2.2. Experimental System and Design

In order to establish the relationship between in situ hydraulic fracturing treatment and laboratory experiments, the scaling law is often used to scale fracturing parameters, such as stress conditions, injection rate, fracturing fluid viscosity, etc. [18,19,20,21,22,23,24]. A true triaxial hydraulic fracturing experimental system was used to conduct the tests in this work, as shown in Figure 5. In order to simulate the field stress conditions, hydraulic jacks were used to impose vertical stress σV, horizontal maximum σH, and horizontal minimum σh, and hydraulic pumps with servo control function were used to inject fracturing fluid (water-fracturing mode was used in the test). During the test, in order to ensure equal pressure distribution, the pressure platens were equipped with spherical sheets. A thin Teflon sheet covered with Vaseline was inserted between the pressure platens and the sample to eliminate possible shear stress. For the laboratory experiments, the minimum horizontal stress (σh), maximum horizontal stress (σH), and vertical stress (σv) were applied at 1.42, 2.13, and 4.28 MPa, respectively, according to stress characteristics of the Longmaxi formation shale in Pengshi play, Shizhu town, China [18,24,25]. During the test, the confining pressure applied to the model block in the three directions grew simultaneously to equal σh, and then, σH and σV were increased to predetermined values (see Table 3). When the confining pressure in the three directions reached the desired values, we kept the stress for a duration of 15 min to achieve stress equilibrium in the model blocks before injecting the hydraulic fluid [15,18].
We monitored the change in the injection pressure with a central computer. The injection rate was at a constant value of 50 mL/min until failure of the model block.

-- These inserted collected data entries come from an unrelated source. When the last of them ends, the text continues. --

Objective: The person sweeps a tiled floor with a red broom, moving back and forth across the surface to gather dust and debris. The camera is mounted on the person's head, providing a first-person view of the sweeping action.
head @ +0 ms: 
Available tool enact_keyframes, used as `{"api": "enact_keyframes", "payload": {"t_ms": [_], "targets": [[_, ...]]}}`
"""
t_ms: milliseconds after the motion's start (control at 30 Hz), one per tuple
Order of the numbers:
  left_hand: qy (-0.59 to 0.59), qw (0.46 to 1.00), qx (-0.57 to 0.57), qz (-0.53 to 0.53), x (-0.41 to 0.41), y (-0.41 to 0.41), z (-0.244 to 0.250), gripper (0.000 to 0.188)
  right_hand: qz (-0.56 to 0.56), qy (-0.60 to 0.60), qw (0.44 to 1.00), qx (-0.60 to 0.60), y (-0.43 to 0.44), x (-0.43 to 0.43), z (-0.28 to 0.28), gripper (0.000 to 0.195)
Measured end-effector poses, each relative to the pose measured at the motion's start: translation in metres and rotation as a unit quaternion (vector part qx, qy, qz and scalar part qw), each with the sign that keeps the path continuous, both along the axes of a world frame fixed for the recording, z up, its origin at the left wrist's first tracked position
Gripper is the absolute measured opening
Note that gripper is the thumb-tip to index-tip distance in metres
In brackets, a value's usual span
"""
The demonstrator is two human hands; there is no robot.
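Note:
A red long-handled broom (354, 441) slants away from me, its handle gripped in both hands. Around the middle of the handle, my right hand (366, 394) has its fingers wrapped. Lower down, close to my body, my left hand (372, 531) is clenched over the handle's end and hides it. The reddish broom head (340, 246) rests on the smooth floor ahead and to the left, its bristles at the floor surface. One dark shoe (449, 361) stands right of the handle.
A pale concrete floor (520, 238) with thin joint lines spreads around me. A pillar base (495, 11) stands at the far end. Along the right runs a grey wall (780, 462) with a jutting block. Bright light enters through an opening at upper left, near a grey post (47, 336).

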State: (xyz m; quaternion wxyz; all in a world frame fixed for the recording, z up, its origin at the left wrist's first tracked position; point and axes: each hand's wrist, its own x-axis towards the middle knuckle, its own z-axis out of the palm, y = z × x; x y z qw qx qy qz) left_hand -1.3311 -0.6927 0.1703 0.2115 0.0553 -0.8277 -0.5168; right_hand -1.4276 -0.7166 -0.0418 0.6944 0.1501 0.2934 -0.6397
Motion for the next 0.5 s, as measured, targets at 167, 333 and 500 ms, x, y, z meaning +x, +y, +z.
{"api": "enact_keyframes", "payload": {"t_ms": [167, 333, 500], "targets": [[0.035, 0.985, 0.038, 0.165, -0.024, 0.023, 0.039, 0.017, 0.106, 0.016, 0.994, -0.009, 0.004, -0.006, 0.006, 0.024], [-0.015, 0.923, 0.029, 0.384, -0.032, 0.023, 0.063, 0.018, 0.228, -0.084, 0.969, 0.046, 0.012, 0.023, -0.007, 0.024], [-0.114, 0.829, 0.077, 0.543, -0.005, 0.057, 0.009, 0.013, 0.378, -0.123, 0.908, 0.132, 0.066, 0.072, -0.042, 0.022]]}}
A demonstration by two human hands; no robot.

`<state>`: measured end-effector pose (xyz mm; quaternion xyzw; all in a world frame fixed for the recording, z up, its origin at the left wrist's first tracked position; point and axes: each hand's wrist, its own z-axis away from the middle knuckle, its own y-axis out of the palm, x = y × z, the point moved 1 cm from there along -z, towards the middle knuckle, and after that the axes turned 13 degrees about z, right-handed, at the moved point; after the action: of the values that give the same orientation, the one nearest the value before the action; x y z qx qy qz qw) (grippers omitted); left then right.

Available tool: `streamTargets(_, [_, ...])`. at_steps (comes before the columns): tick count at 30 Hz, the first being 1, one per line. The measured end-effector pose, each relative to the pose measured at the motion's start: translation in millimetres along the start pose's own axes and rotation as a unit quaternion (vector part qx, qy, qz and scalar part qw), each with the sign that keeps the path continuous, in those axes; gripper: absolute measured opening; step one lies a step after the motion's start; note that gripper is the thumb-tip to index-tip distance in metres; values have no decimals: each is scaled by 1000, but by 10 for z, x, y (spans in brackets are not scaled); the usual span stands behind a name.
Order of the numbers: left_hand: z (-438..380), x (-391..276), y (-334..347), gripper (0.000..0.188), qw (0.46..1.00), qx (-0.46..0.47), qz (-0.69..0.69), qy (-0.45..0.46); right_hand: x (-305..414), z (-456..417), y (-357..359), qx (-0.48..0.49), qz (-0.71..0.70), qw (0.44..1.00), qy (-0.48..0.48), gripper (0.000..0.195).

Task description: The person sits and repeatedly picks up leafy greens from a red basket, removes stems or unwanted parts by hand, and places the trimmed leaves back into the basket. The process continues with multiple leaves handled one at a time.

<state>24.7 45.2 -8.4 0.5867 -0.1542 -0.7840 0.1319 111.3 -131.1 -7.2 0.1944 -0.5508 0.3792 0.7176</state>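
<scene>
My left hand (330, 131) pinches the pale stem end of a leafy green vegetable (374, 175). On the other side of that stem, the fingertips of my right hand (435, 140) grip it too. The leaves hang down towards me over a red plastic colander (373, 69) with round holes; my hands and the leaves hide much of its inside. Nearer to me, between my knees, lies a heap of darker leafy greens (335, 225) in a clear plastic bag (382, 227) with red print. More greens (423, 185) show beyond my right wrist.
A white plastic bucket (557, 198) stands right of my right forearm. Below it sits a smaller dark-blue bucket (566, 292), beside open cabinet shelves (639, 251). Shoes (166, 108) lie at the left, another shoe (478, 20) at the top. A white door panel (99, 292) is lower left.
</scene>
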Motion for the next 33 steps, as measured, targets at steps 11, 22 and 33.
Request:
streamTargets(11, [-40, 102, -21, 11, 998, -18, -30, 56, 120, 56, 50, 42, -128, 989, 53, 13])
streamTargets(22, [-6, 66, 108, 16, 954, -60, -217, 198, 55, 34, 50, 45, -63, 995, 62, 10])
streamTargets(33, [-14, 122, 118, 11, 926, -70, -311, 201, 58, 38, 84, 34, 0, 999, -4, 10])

In addition, it ensured that the injected fluid leaked into the sample to a large extent. The changes in the injection volume and the pressure were always recorded during injection of the fluid. When the model block was fractured, a sudden drop occurred along the curve of the pump pressure. Before the end of the test and the shutdown of the pump, the fracturing fluid should fully leak into the sample to ensure the entire interaction between NFs and HFs. When the test was finished, we first depressurized the hydraulic pressure and took the model block out from the cell of the apparatus. Then, we removed the paste cement covering the big cubic block and pulled out the metal perforation casing. Third, the big cubic block was opened using a static expansion method by a kind of static cracking agent embedded inside the borehole. Subjected to the natural expansive force, we can remove the unit blocks and observe the propagation path of the hydraulic fractures.

3. Results and Analysis

3.1. Pump Pressure Curve Profile

Figure 6 and Figure 7 shows the curves of pump pressure against injection time. From the curve profiles, we can see that the pump pressure curve profile is different for model blocks with different NFD. In addition, the profile of the pump pressure curve is influenced by the paste cement, which acts as a natural fracture in shale formations. From the post-test curve profile, we can divide the pump pressure curve into two main types: (1) rapid drop type and (2) fluctuation type. As shown in Figure 6, the mixing proportion of paste cement is 1:0 (i.e., no sand is mixed, it is pure paste cement), the pump pressure corresponds to model blocks composed of unit blocks sized at 30, 40, and 70 mm, respectively. For sample #1 (unit size is 30 mm) and #2 (unit size is 40 mm), after breakdown pressure, the pump pressure curves display a fluctuating drop trend with the increasing injection time, and the fluctuation degree is more obvious for sample #1 than for sample #2. For sample #3, the density of the natural fracture is smaller than sample #1 and #2. After breakdown pressure, the curve drops sharply and the residual pump pressure is the lowest. Figure 7 also presents the fracturing pressure curves for the model blocks of differently sized unit blocks, and the UCS of the cement natural fractures is lower than in samples #1–#4. For samples #4 and #5, as the fluid is injected, the pump pressure curves drop after breakdown pressure; however, the fluctuation degree is stronger for sample #4 than for #5. For sample #6, the curve drops suddenly and then ascends slowly after the initial short-duration decline after breakdown pressure. In addition, the peak pump pressure increases with the increase in unit size (sample #1 < #2 < #3; sample #4 < #5 < #6), regardless of the strength of the paste interface. Furthermore, cement characteristics of NF influence the pattern of pump pressure profiles. For the model block with the same NF density but with a different mix ratio, the pump pressure presents a different profile. For samples with NF having a high mix ratio, the fluctuation degree is greater than those samples with a lower mix ratio. It can also be seen that the paste cement of the natural fracture affects the magnitude of the fluid pressure during fracture propagation. Generally, the breakdown pressure is larger for the model blocks with the paste cement, and they have high strength regardless of the natural fracture density.
As shown in the pump pressure curves, the fluctuation degree of the pump pressure is related to the fracture density in the shale formations. Many complex geomechanical behaviors occur during hydraulic fracturing treatment, including outward pressure, initiation and propagation of the hydraulic fracture, interactions between hydraulic fractures and natural fractures (e.g., offset, branching, crossing, arrest), leak-off of fracturing fluid, etc. [8]. Fluctuation morphology on the pump pressure curves indicates complicated interactions between NFs and HFs not only in laboratory testing but also in field treatment. For model blocks with dense NFD, the interaction between the NFs and HFs is stronger than that of the model block with sparse NFD, which can reflect on the morphology of pump pressure curves. Moreover, it can help us to understand the developmental characteristics of the natural fracture subsurface from the pump pressure profiles.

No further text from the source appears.